He squeezed the trigger. Lightly, like a piano player.
The slender rifle barked. Jerked to the right. The
BUMP
sign was left intact.
Berryman carefully squeezed again. Nothing.
He took more time. Barely touching the trigger. Knowing
he had
the crotch of the
M.
Missing everything.
Berryman fired and missed. Fired and missed. He began to perspire. His arms and eyes weren’t making sense together. He stopped everything.
He set the rifle against the car for a moment and collected his thoughts. It was his style. Automatic.

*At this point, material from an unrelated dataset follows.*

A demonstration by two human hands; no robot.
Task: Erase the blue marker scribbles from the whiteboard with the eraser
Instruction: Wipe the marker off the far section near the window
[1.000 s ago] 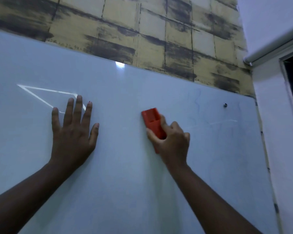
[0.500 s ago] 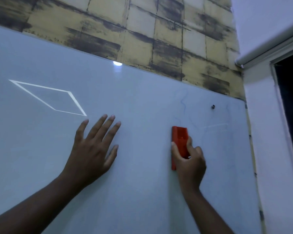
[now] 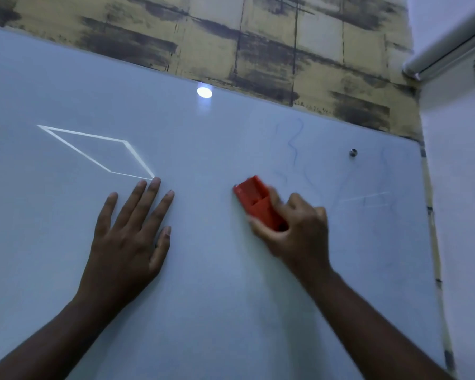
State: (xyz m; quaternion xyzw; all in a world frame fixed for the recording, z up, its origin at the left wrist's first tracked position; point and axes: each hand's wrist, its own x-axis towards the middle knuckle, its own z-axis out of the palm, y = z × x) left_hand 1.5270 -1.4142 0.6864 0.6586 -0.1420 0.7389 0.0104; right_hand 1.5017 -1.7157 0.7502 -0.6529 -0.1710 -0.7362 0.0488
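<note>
The eraser (image 3: 255,202) is bright orange-red. The whiteboard (image 3: 231,297) looks pale blue-grey, with faint blue scribbles (image 3: 295,144) and a thin white diamond outline (image 3: 93,152). The wall (image 3: 258,42) above has a yellowish block pattern with dark smudgy streaks.

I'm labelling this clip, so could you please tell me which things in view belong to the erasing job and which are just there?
Part of the job:
- red eraser, gripped by the right hand
- faint blue scribbles
- whiteboard
- left hand, resting flat on the board

Just there:
- round metal stud
- bright reflected diamond outline
- patterned wall above
- roller blind
</note>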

He calmly unscrewed the rifle’s sight with his penknife. He fired a single shot without the sight. Gold metal disappeared and the
BUMP
sign burst open through its back.
Berryman continued until he had shot the sign away. Made it nothing. Then he drove on.
He didn’t recognize the outskirts of Amarillo. There were hundreds of quick-food stops. Supermarkets with corny names. Drive-ins showing quadruple beaver movie features.
He stopped at one of the many taco places. He had a beer, and then he called an old girlfriend named Bobbie Sue Gary, now Bobbie Sue Pederson.
Sitting on the orange tile floor outside the phone booth, Thomas Berryman talked to the girl about old times. He gulped sweat-cold Pearl tallboys. Smoked a half a pack of Picayunes. Ate a taco that was tasty as a fist.
“My husband’s a night shift supervisor for Shell Oil,” Bobbie Sue said.
“There are airplanes and bats flying all over this desert.” Berryman reported on the scene out the Taco Palace window.
“Well, I have three children now. And one in the hopper,” Bobbie Sue reported.
“Well, I don’t give a flying fuck,” Berryman said. “I want you to get into a party dress. We’re going to party.”
“Tom,” she complained in a lighthearted, giggling voice. “You’re just trying to get into my panties all over again. I’m married now. No more hotsy-totsies for Bobbie. I have my responsibilities now.”
“Oh, come on Bobbie.” Thomas Berryman was laughing hard, “Don’t you want to get into my pants?”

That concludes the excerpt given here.